Clint Williamson is no longer the Lead Prosecutor for the European Union Special Investigative Task Force (SITF) for investigations into crimes committed by the so called Kosovo Liberation Army against the Serbian and non-Albanian population in Kosovo and Metohija.
Recently, US lawyer David Schwendiman was named as the new chief prosecutor of the new special war crimes court for war crimes committed in Kosovo and Metohija who will prosecute members of the KLA according to their command structure and personal responsibilities.
Schwendiman has previously worked on cases of corruption in Afghanistan and replaces Clint Williamson who along with his team has worked on war crimes committed in Kosovo and Metohija for the last 3 years. The European Union has not made a statement as to why Clint Williamson has been replaced by David Schwendiman nor how the selection process in both cases has chosen Americans.
What we know, for now, is that Mr. Schwendiman has experience with the situation in the Balkans, as he has worked as prosecutor in Bosna and Hercegovina in the period between 2006 and 2009 where he led a special section investigating war crimes committed against Bosnian Serbs. He has also held posts in Vietnam, Bangladesh and Thailand.
The European Union Special Investigative Task Force (SITF) investigating war crimes by senior Kosovo officials will be headquartered in the Netherlands. Official statements by the EU and EULEX indicate expectations that “key figures of the KLA will be charged for war crimes committed between 1998 and 1999”. Their unofficial sources indicate that the once high ranking members of the KLA, and today holders of the highest state and political functions in the self proclaimed state, will be accused for banishing, murders, kidnappings, illegal arrests and sexual crimes (rape) committed against the Serbian, Roma and unlike minded Albanian populations.
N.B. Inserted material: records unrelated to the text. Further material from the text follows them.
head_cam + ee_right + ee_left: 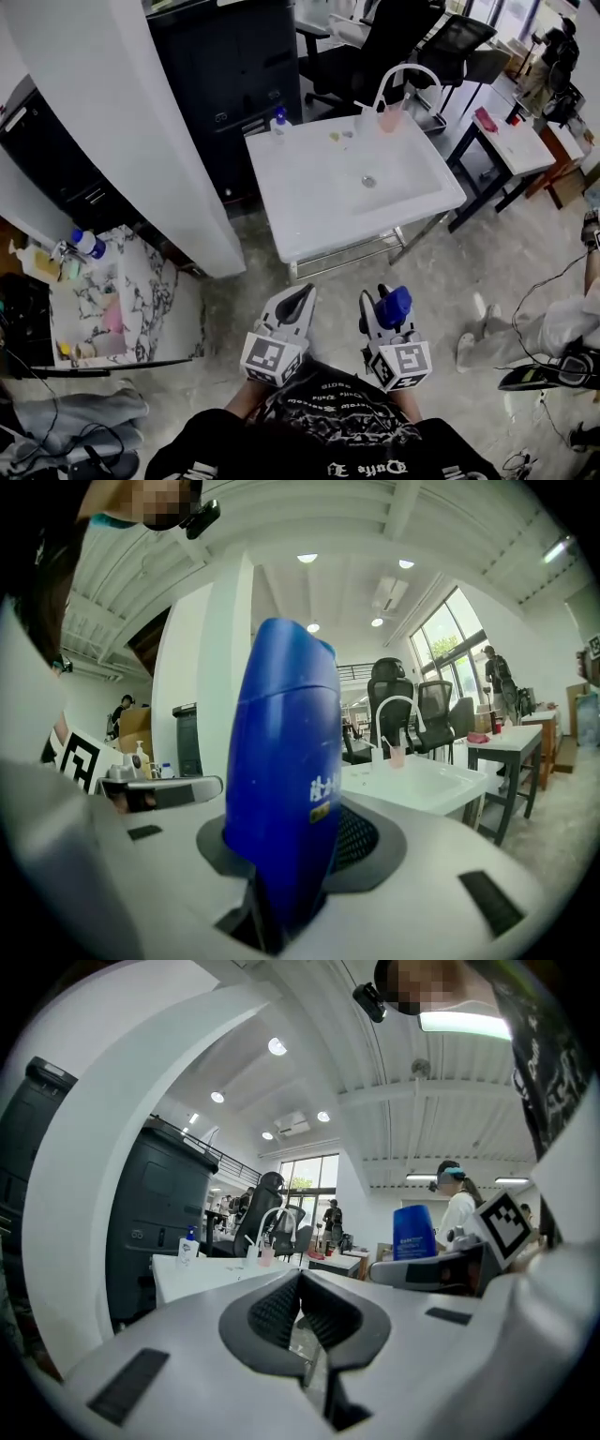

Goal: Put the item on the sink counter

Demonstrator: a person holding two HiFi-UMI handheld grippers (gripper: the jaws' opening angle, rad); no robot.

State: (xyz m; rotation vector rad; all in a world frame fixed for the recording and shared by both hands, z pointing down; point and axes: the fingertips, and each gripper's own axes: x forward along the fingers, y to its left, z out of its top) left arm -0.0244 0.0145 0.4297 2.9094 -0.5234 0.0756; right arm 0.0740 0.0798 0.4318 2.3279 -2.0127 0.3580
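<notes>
Jaws of right gripper [382,314] clamped low on blue plastic bottle [281,789]; left gripper's [300,1283] together, empty. Bottle likely light, stiff, slick; low hold may let top wobble.

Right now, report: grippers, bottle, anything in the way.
Left hand-held gripper shut, empty. Right hand-held gripper shut on upright blue bottle. Sink counter ahead, nothing seen between; soap dispenser, pink cup along its back edge.

white print [320,788] on blue bottle [272,714], unreadable
</notes>
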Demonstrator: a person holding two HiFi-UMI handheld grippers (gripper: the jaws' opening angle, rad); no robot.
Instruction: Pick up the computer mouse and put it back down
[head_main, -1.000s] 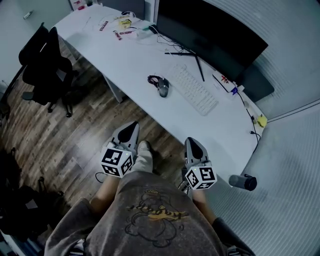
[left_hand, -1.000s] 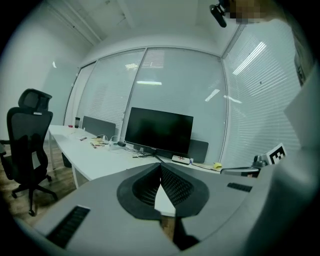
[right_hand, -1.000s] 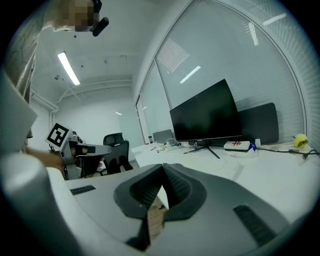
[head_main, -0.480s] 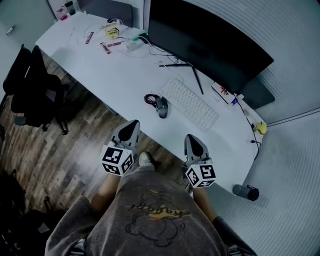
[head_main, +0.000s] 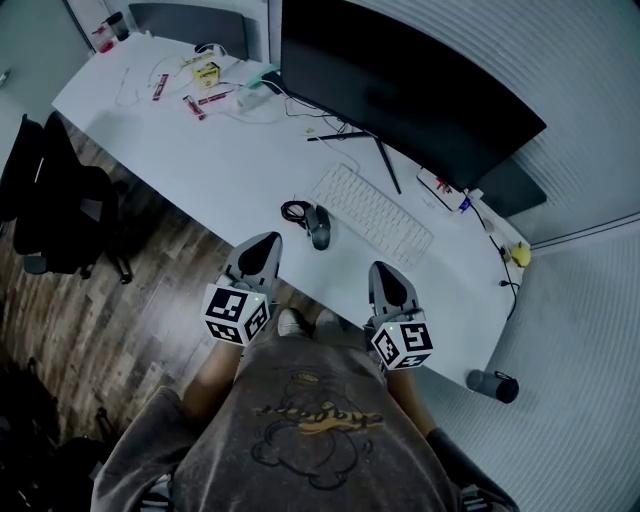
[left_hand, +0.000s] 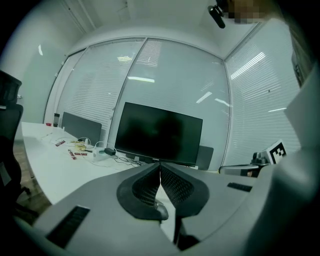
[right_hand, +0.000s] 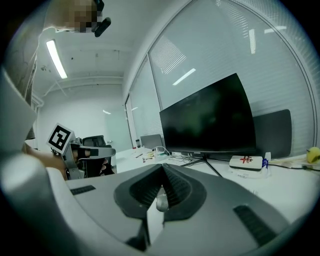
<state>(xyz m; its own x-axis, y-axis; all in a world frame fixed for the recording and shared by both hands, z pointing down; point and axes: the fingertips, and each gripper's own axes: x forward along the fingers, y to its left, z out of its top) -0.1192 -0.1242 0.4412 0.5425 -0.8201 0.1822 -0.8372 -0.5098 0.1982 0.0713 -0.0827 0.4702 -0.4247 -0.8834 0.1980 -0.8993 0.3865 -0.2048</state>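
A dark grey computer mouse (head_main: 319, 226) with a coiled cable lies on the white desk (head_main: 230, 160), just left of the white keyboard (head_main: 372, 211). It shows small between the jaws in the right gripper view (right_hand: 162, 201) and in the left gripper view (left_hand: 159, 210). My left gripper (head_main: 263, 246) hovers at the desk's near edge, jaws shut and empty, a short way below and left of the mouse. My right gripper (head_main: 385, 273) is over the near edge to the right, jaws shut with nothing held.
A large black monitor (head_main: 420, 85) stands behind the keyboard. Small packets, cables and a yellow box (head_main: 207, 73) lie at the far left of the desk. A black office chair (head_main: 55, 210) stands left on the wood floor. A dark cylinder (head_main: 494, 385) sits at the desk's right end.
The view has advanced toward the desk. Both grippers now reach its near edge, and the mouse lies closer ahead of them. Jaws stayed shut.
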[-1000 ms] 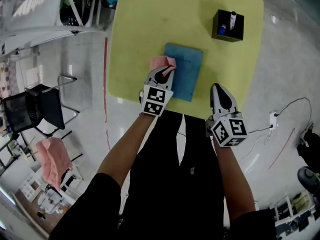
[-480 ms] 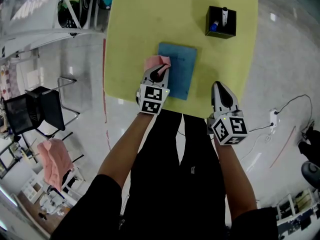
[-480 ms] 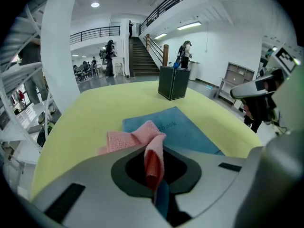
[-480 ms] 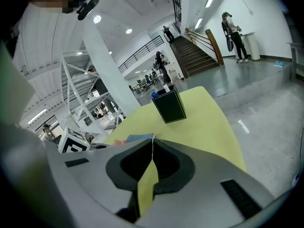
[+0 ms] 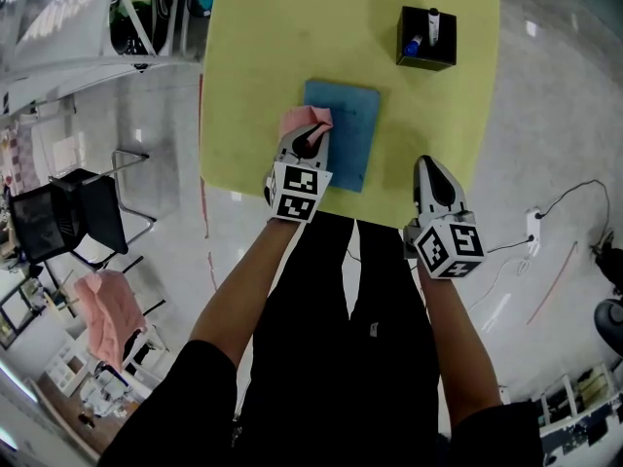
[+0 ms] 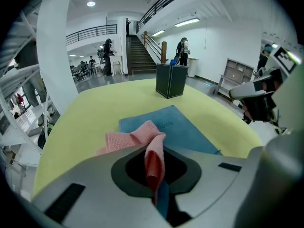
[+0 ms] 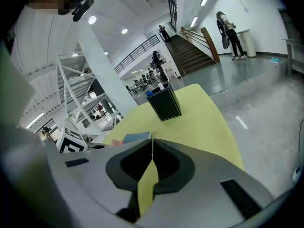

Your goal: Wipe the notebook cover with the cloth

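Head view: your left tool clenches the cloth so its loose end lies on the notebook for wiping; your right tool, closed empty, hangs clear.

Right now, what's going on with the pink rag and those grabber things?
A person holds a gripper in each hand. The left gripper is shut on a pink cloth, which sits at the left edge of the blue notebook on the yellow table. The right gripper is shut and empty, near the table's front edge.
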`<state>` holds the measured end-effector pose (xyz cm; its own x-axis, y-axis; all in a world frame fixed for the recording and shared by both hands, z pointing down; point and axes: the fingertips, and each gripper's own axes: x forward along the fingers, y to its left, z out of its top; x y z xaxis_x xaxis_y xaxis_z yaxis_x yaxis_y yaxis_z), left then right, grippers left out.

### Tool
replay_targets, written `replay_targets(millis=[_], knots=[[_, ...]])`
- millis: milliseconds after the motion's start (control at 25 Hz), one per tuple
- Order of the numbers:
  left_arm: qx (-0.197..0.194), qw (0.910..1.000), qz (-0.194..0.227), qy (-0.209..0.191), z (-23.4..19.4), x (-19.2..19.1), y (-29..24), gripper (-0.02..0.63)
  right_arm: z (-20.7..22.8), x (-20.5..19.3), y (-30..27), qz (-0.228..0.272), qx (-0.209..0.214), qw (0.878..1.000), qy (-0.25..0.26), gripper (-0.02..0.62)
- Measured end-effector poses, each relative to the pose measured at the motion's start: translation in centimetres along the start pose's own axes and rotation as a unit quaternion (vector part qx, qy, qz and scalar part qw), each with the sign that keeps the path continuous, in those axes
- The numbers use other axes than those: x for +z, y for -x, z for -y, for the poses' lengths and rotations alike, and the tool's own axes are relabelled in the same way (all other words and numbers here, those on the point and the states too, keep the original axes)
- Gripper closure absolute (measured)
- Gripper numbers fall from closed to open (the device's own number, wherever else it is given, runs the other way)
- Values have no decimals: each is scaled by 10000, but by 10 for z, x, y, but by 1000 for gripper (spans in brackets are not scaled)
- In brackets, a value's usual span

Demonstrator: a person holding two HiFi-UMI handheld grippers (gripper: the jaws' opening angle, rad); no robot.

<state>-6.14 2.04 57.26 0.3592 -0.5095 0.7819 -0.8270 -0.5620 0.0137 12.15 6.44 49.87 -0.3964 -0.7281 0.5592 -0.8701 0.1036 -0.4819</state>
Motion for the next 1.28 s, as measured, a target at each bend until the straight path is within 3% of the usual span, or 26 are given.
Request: replay_targets(millis=[320,800,1280], knots=[[-115,9999,65,46,10,4,0,575,5,-1,0,67,-291,9996,3,563],[-116,9998,120,-99,13,2,1,575,14,1,2,129,-409,9990,-109,563],[-207,9997,118,4,25,6,-2,575,18,11,2,242,-411,9988,-147,563]])
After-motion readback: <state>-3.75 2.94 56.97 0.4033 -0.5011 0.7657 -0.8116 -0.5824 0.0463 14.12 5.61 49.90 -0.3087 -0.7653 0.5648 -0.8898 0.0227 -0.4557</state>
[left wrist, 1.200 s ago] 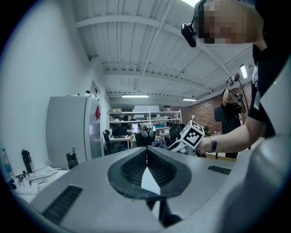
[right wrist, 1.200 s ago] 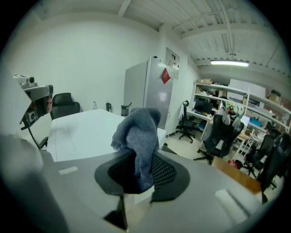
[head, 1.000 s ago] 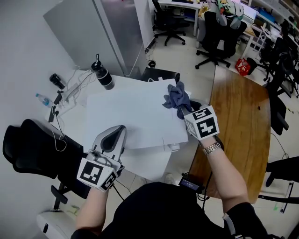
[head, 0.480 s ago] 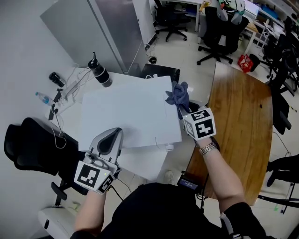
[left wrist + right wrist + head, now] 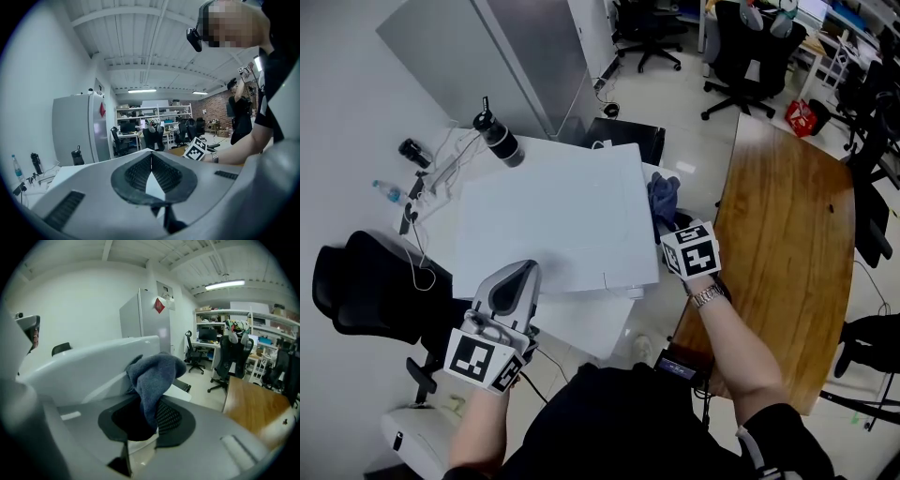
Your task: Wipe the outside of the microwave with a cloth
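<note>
From your head view, the right tool [image 5: 670,220] hides its jaws under its own body and the cloth [image 5: 664,194]. The microwave [image 5: 553,220] shows only its top, and the side face next to the cloth is out of sight. In the right gripper view, the cloth's lower end is buried between the jaws, and the bunched cloth covers the spot where it meets the microwave. Your left tool [image 5: 521,274] covers part of the microwave's near edge.

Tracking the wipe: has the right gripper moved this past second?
Yes: right gripper, holding the cloth, sank from the top edge of the microwave down its side.
</note>
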Demonstrator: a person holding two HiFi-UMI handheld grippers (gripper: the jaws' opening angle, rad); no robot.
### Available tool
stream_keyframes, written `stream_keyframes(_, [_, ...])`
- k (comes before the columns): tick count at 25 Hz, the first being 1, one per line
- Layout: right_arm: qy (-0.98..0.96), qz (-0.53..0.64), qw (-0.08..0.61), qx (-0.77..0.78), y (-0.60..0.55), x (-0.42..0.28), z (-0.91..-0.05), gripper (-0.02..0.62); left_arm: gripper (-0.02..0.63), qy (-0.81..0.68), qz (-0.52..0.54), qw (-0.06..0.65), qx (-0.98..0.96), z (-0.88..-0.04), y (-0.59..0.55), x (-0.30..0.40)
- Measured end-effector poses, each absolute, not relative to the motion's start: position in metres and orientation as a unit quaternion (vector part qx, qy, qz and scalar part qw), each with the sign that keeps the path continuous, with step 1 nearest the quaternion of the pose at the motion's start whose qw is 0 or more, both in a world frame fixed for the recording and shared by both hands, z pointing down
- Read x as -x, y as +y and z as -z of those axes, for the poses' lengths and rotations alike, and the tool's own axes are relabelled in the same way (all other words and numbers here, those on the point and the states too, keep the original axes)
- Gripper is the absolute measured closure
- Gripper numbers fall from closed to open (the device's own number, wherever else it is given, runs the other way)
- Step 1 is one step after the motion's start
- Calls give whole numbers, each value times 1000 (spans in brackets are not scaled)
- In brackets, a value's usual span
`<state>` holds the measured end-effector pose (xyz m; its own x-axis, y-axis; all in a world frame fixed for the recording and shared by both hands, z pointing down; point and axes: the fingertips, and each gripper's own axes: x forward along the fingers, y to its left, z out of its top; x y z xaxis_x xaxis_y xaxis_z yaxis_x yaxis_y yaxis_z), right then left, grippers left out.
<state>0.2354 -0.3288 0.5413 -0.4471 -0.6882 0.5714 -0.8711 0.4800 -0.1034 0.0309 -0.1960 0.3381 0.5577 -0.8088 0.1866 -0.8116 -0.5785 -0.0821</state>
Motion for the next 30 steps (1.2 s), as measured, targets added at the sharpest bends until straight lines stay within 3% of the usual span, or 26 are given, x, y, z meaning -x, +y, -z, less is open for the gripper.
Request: stream_keyframes(30, [-802, -252, 315, -441, -332, -237, -663, 511, 601, -501, -133, 15, -855, -352, -174, -16])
Members of the families of the more than 3500 innocent Serbian and non-Albanian victims, of which nearly 1000 were kidnapped and forcibly removed from their homes, their workplace, their fields and from the streets, anticipate with great hope and give great attention to the beginning of work by the Special Court whose formation they have been waiting for a long time. Because, for the last 16 years, obviously, there was no political will nor the desire and a sense of obligation to find out the truth about the disappeared Serbs, to uncover the circumstances under which thousands of Serbian civilians have perished and to investigate the illegal human organ trafficking and to bring due punishment to instigators, conspirators and executors of individual and mass crimes.
Until now, no one has been punished accordingly for their crimes and evil deeds against Serbs and non-Albanians, not even in the few cases processed in front of both the Serbian and Kosovo courts.
The new court for the crimes committed by the KLA was supposed to begin work in January of 2015, but the delay in its start is being explained by the political instabilities in Kosovo after the elections in June 2014 which had resulted in the delay of the formation of the government. The government in Kosovo has recently been formed and includes the participation of members of the Serbian community from the Srpska electoral list. This gives hope to the families of Serbian victims that they might finally find out the fate of their loved ones who were kidnapped by Albanian terrorists in 1998, 1999 and 2000, as well as that all those who have committed crimes, regardless of their nationality and faith, will answer for their misdeeds in front of independent and unbiased judges.